Creation of the alpha helix spiral is among the first steps in completing the geometric structure of a protein. Image: Wikipedia.
Proteins are comprised of amino acids, which are organic compounds that combine in peptide bonds to form strings that fold in different shapes to make proteins with specific functions. From a total of close to 500 amino acids, there are 22 in the genetic code of living organisms, with a massive number of different possible configurations in folding.
For example, chemical and electrical reactions in a string of 35 amino acids can result in an astronomical 1033 different ways of folding, an impossibly long task for today’s fastest supercomputers to predict. However, it’s the folded shape of the protein that determines its specific function, such as that of hemoglobin which carries oxygen in the blood.
The winner of the 1962 Nobel Prize in Chemistry, John Kendrew, was the first scientist to determine the structure of protein long before the advent of AI. It took Kendrew twelve years to determine the structure of one protein, by reconstructing its shape from the diffraction pattern of x-rays.
AlphaFold’s innovation was in the use of machine learning to decipher patterns in pairs and triplets of amino acids. The technology represents connections of amino acids by measuring the distances, twisting, and torsion of their combinations to determine the geometry of the shape and function of the proteins they create.
Who will control life-saving engineered proteins?
Science, technology, and AI are promising to enable the engineering of proteins that could restore biological functions and save lives by controlling or eradicating diseases.
Further investment will be required to advance the processes and medical applications, and developers will naturally want financial compensation for their efforts.
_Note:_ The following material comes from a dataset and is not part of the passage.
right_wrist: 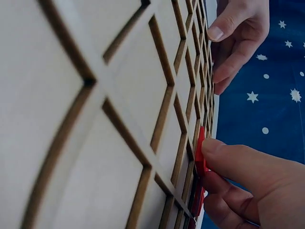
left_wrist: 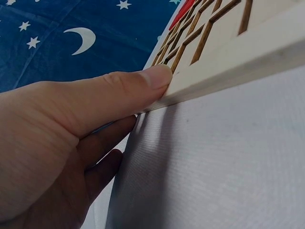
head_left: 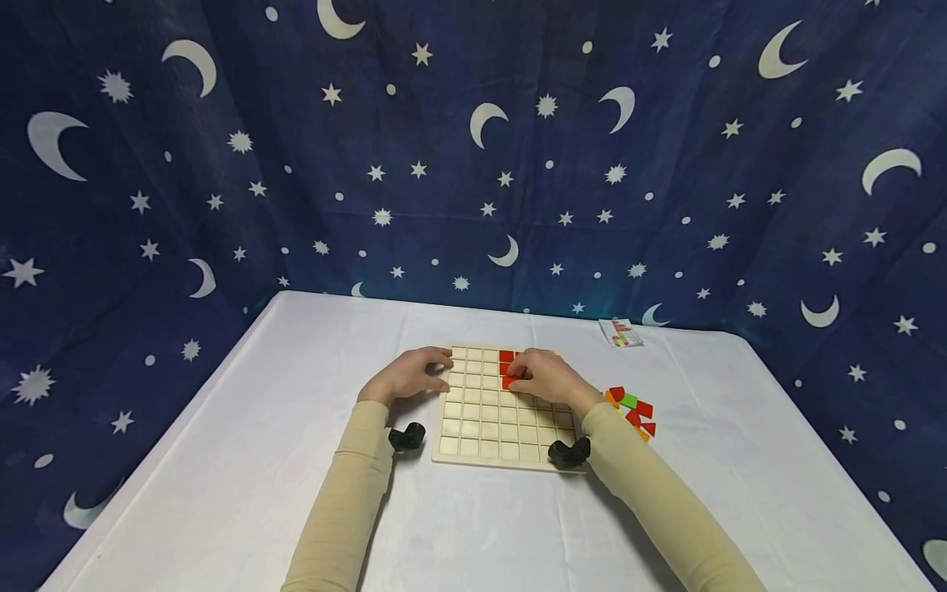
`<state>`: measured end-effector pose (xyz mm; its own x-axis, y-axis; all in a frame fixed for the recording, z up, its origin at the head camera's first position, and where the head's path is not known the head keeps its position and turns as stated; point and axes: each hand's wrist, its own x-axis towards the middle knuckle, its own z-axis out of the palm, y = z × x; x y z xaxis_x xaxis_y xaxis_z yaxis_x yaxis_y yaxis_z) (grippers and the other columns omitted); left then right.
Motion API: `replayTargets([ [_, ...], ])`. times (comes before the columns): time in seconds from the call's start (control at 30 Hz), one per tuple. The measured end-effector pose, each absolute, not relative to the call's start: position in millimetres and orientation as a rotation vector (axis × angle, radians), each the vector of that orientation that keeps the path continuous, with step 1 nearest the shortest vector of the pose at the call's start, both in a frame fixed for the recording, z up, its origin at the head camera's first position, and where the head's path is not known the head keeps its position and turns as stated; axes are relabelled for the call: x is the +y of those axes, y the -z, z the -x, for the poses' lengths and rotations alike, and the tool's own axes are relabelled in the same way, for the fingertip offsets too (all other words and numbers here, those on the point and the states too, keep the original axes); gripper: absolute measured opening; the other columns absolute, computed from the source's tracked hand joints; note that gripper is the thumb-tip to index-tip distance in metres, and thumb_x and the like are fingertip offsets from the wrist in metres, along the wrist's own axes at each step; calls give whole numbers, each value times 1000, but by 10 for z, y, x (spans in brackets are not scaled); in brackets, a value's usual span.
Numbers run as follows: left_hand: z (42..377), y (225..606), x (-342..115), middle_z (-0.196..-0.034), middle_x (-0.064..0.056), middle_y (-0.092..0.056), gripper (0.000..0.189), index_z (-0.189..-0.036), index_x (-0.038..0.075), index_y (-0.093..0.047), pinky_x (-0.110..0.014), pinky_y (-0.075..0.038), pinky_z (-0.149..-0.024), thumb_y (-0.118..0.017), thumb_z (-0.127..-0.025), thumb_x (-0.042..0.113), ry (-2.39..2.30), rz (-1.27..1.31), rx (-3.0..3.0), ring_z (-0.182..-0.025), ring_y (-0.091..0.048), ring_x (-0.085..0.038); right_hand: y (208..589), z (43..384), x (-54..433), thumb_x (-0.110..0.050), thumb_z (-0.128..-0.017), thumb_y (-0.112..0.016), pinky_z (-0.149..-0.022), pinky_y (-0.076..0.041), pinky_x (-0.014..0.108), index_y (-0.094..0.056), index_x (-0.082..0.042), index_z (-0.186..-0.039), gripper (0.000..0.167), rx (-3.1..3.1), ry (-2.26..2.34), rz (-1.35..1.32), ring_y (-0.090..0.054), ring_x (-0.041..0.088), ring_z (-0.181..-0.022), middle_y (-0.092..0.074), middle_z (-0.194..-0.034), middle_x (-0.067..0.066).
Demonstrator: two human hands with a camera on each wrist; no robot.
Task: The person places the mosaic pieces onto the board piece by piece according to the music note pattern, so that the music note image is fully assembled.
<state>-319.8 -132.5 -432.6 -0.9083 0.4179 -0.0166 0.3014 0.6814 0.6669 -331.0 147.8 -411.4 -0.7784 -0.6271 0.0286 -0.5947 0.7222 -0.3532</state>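
A pale wooden grid board (head_left: 469, 427) lies on the table, its square cells divided by raised slats. My left hand (head_left: 407, 374) holds its left edge; in the left wrist view the thumb (left_wrist: 155, 78) presses on the rim with the fingers curled beside it. Over the upper right part of the board, my right hand (head_left: 549, 378) pinches a red tile (right_wrist: 199, 152) between thumb and fingers, right at a cell. More red tiles (head_left: 506, 356) sit in the cells just above, partly covered by this hand.
Right of the board, partly behind the right forearm, lies a loose pile of red, green, yellow and orange pieces (head_left: 644, 409). A printed card (head_left: 621, 333) is near the table's back edge. Black camera mounts (head_left: 407, 437) stick out from both wrists. A starry blue curtain (head_left: 444, 247) surrounds the white table (head_left: 222, 460).
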Motion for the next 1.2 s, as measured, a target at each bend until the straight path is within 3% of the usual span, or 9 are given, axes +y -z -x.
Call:
replayTargets([
  [0.37, 3205, 4328, -1323, -147, -11, -47, 48, -128, 2, -63, -43, -30, -116, -77, -85, 17, -1006, -619, 2728, -140, -37, -30, 4115, 3297, 1439, -19, -88, -74, -86, -54, 38, -74, -9, -104, 19, 2844, 522, 963, -63, 18, -90, -70, -99, 0],
  [0.53, 3210, 4330, -1310, -147, -11, -47, 47, -127, 2, -64, -43, -29, -117, -77, -85, 16, -1011, -610, 2726, -140, -36, -30, 4069, 3268, 1538, -18, -91, -70, -80, -53, 35, -74, -8, -106, 19, 2822, 657, 915, -60, 16, -86, -69, -99, 1],
  [0.67, 3206, 4323, -1313, -147, -11, -47, 46, -126, 2, -64, -43, -29, -117, -77, -84, 16, -1009, -601, 2728, -140, -36, -30, 3957, 3214, 1802, -18, -93, -67, -76, -53, 37, -73, -5, -110, 22, 2853, 779, 835, -58, 19, -87, -68, -103, 5],
  [1.2, 3195, 4319, -1318, -147, -11, -47, 46, -126, 2, -64, -43, -28, -117, -77, -84, 16, -1042, -590, 2716, -141, -35, -30, 3783, 2966, 3162, -23, -94, -64, -87, -52, 51, -64, 2, -121, 37, 2910, 713, 283, -57, 31, -96, -66, -105, 14],
])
The question is, how much compensation is fair and who will control the technology that could save many lives?
There are many examples of life-saving medications and treatments that are not available to many because the profit motive has kept some expensive life-saving medications from those in need, especially in less wealthy parts of the globe.
For instance, while HIV is now a generally well-controlled and often preventable chronic condition in wealthy nations, where it rarely advances to deadly AIDS, the predicament in Africa is dire. As of 2023, there were over 25 million Africans living with HIV, accounting for two-thirds of the global total in an epidemic that has infected more than 10% of adults in some particularly hard-hit countries. In sub-Saharan Africa, uncontrolled HIV often leads to AIDS, which claimed the lives of 1.2 million people in 2011 out of a global total of 1.7 million AIDS deaths that year.
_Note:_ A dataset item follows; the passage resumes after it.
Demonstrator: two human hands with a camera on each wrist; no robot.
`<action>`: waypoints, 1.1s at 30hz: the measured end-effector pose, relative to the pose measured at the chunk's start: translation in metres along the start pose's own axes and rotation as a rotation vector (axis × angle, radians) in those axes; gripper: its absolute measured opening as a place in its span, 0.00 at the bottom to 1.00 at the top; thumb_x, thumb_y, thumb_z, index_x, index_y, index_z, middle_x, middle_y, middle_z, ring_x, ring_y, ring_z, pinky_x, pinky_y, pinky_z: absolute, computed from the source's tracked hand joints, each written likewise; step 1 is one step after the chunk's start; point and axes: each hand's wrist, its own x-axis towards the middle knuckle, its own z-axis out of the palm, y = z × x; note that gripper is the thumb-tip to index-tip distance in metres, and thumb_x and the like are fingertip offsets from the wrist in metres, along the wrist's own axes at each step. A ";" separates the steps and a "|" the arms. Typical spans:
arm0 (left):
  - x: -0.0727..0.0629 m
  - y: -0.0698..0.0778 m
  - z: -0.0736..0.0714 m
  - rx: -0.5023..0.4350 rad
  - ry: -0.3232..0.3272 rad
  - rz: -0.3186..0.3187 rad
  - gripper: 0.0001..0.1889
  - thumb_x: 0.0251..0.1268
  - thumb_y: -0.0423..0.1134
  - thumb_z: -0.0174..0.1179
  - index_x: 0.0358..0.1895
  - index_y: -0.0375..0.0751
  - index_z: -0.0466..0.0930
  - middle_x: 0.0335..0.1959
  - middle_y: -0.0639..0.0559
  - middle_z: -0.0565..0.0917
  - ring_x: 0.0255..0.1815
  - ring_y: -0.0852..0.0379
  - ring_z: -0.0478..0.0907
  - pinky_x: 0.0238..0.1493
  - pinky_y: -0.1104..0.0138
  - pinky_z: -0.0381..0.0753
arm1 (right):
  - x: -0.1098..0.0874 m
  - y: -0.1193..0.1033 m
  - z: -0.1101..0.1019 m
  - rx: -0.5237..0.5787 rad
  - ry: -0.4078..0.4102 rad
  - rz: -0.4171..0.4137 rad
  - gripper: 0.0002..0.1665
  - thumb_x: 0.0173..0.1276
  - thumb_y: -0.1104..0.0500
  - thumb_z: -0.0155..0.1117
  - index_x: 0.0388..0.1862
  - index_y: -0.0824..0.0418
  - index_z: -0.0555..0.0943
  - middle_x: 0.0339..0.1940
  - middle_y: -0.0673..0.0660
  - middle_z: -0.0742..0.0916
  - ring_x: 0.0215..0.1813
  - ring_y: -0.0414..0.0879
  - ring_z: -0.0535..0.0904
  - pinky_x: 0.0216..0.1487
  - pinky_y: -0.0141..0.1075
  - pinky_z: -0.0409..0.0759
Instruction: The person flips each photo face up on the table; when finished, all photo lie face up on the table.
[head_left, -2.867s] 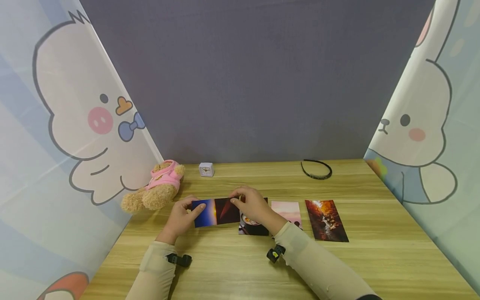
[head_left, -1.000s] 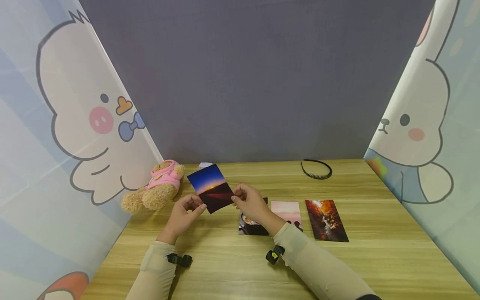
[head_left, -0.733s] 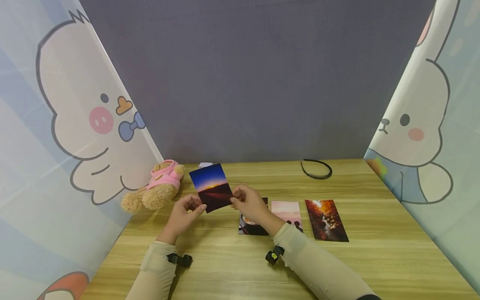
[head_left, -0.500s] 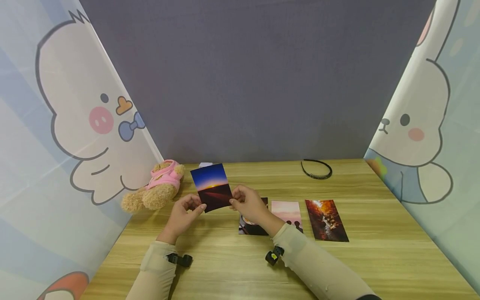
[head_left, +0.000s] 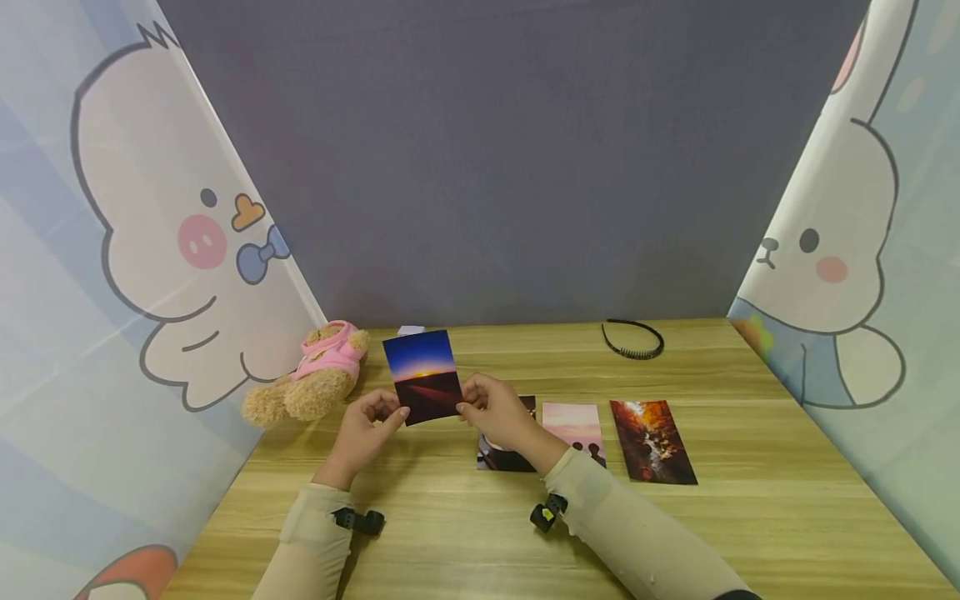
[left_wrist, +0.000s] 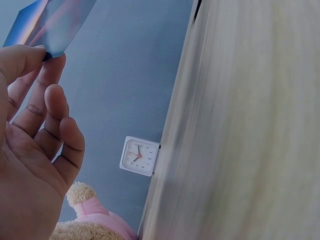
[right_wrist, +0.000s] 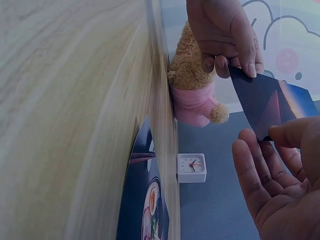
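A photo print of a sunset [head_left: 424, 375], deep blue above and dark below, is held up above the table between both hands. The left hand [head_left: 366, 435] pinches its lower left corner between thumb and fingers. At its lower right edge, the right hand [head_left: 501, 415] pinches it the same way. Both grips also show in the right wrist view, where the photo [right_wrist: 272, 100] tilts between the hands. Under the right forearm lies a photo of a food bowl [head_left: 506, 458], partly covered. Beside it are a pink photo [head_left: 572, 425] and an orange autumn photo [head_left: 654, 442].
A teddy bear in a pink hoodie [head_left: 326, 371] lies at the left of the wooden table [head_left: 450, 533]. A small white clock [left_wrist: 139, 156] stands at the back, mostly hidden by the photo in the head view. A black headband [head_left: 633, 340] lies back right.
The sunset photo, earlier low and sideways between the hands, has been raised and turned upright. Over the last second its tilt has lessened slightly. The other photos have stayed put.
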 end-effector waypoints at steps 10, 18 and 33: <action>-0.002 -0.002 -0.001 -0.046 -0.011 -0.035 0.07 0.67 0.23 0.67 0.43 0.32 0.80 0.27 0.51 0.82 0.25 0.63 0.76 0.28 0.70 0.74 | 0.000 -0.001 0.000 -0.055 0.023 0.007 0.07 0.77 0.62 0.67 0.50 0.54 0.80 0.37 0.51 0.87 0.40 0.61 0.86 0.36 0.37 0.83; -0.001 -0.004 -0.002 -0.053 -0.035 -0.054 0.15 0.68 0.24 0.67 0.56 0.30 0.79 0.29 0.49 0.84 0.26 0.63 0.76 0.29 0.71 0.75 | 0.000 0.001 0.002 -0.031 0.033 0.021 0.16 0.75 0.66 0.68 0.59 0.60 0.79 0.38 0.57 0.89 0.41 0.64 0.86 0.35 0.36 0.82; 0.001 -0.003 -0.006 -0.016 -0.102 -0.112 0.26 0.70 0.29 0.69 0.69 0.35 0.74 0.30 0.42 0.85 0.24 0.61 0.74 0.27 0.71 0.73 | -0.001 0.005 0.004 -0.086 0.050 0.073 0.24 0.75 0.63 0.69 0.66 0.58 0.75 0.39 0.49 0.86 0.37 0.50 0.86 0.36 0.38 0.83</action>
According to the United Nations, in 2022 AIDS claimed one life every minute, and in areas like north Africa only about half of people infected with HIV were receiving treatment that would prevent the onset of AIDS.
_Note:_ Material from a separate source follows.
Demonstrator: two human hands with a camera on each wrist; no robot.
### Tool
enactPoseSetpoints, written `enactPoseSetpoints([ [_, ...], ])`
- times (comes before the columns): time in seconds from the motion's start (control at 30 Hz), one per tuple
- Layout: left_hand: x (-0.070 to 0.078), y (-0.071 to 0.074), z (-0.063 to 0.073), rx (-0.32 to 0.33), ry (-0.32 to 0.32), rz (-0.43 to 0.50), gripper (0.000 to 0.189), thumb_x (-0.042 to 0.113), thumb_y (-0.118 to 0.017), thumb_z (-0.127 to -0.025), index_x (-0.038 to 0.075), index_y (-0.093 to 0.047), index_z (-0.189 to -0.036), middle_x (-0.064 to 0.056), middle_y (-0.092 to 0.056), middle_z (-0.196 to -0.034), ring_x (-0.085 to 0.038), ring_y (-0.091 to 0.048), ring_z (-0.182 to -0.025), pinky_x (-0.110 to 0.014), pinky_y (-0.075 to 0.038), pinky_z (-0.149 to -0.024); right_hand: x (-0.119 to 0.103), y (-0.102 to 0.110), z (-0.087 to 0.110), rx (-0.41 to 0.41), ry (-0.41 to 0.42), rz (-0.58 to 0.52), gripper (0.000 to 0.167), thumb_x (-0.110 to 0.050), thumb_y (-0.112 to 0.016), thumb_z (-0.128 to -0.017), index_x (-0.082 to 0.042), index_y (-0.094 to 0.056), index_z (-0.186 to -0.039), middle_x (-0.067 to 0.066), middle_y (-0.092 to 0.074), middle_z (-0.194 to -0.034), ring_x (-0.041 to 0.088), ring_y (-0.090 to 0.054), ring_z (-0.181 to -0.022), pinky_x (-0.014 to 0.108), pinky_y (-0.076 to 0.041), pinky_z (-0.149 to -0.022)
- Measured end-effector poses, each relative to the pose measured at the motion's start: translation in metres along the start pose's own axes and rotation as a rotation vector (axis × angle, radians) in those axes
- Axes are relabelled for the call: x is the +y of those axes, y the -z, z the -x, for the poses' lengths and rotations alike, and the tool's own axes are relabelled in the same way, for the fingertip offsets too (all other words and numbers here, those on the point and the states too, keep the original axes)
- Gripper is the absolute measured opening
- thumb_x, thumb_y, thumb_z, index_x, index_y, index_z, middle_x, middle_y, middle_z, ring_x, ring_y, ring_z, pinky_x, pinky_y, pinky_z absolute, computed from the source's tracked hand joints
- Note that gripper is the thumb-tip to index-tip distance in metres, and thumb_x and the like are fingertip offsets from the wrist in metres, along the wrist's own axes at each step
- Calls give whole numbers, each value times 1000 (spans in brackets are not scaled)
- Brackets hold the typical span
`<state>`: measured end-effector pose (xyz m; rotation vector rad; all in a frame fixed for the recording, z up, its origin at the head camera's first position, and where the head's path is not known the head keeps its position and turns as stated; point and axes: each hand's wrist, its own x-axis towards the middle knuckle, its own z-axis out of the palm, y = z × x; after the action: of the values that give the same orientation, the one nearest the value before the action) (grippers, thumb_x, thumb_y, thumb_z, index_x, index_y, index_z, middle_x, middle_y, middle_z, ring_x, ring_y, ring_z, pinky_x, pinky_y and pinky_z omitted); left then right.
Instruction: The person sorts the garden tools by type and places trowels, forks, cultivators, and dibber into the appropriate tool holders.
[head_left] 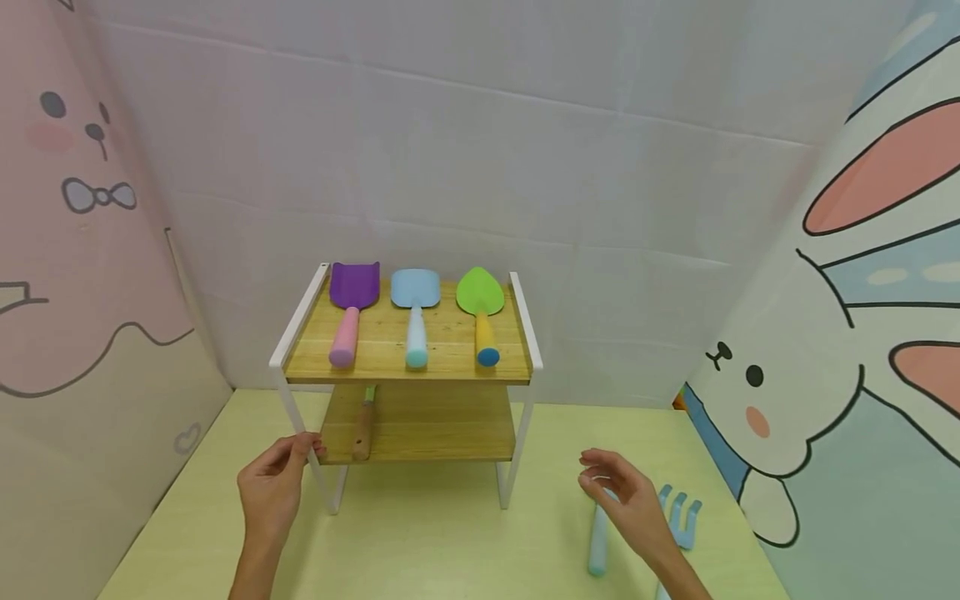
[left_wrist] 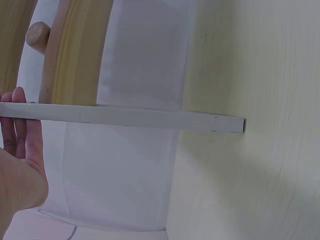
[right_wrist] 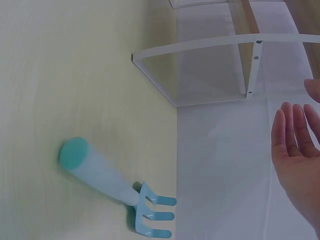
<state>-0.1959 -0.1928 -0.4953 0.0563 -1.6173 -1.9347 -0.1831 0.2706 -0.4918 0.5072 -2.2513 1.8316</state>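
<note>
At the lower centre-left of the frame, the person's left hand (head_left: 273, 479) grips the front leg (left_wrist: 150, 117) of the two-tier shelf (head_left: 442, 421), its fingers passing behind the bar. At the lower right, the right hand (head_left: 626, 504) hangs in the air, thumb and fingers parted, holding nothing. In the head view it covers the upper end of a light-blue handle (head_left: 597, 546) on the table (head_left: 420, 542); the tool's head cannot be made out there. A blue fork (head_left: 685, 537) lies just to the right.

The left hand seems best used to steady the shelf, lightly: a sideways tug could slide the purple scoop (head_left: 356, 283), blue shovel (head_left: 415, 287) and green trowel (head_left: 480, 293) lying loose at upper centre. Any grasp by the right hand would best close around mid-handle, coming straight down and clear of the fork's prongs.
</note>
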Motion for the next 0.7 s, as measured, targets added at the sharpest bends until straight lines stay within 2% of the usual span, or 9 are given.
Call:
enactPoseSetpoints([
  [0.23,0,-1,-1,4,11,-4,15,-6,-65,-98,-20,-71,-95,-6,-76,-80,-13,-75,-71,-20,-60,-77,12,3,7,62,-64,47,30,4,-68,-96,7,-62,-125,4,-69,-115,12,-68,-100,21,-57,-86],
  [0.4,0,-1,0,10,18,-17,16,-5,-66,-98,-19,-71,-94,-5,-77,-80,-12,-75,-72,-20,-60,-76,20,4,15,110,-138,80,29,2,-69,-97,8,-63,-124,13,-69,-114,11,-68,-98,19,-57,-83],
  [0.6,0,-1,0,14,27,-15,16,-4,-66,-98,-19,-71,-94,-6,-76,-80,-13,-75,-71,-20,-60,-76,34,5,24,158,-179,106,28,5,-68,-96,7,-63,-124,4,-71,-110,9,-68,-95,19,-57,-80],
  [0.7,-1,-2,0,15,27,-5,16,-5,-66,-98,-20,-70,-95,-7,-76,-80,-13,-75,-71,-21,-60,-76,41,5,27,178,-199,124,29,2,-70,-96,6,-65,-123,4,-71,-108,9,-68,-93,19,-57,-78],
])
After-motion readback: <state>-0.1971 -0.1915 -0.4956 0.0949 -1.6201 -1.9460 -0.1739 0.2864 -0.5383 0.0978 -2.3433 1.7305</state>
In 2015, so-called “pharma-bro” Martin Shkreli provided a stark example of how the pursuit of profit can come at the expense of life-saving treatments. That year, his company Turing Pharmaceuticals acquired the manufacturing licence for the antimalarial and antiparasitic drug Daraprim, which had been available for many years. Shkreli raised Daraprim’s price by more than 5,500%, from $13.50 to $750.00 per tablet. In defending the unprecedented price increase, Shkreli stated, “If there was a company that was selling an Aston Martin at the price of a bicycle, and we buy that company and we ask to charge Toyota prices, I don’t think that that should be a crime.”
In raising the question of global AI governance, the Artificial Intelligence Summit earlier this month highlighted a crucial issue as AI plays an increasingly pivotal role in human health.
With life-saving proteins, who will hold the key to human health and at what price?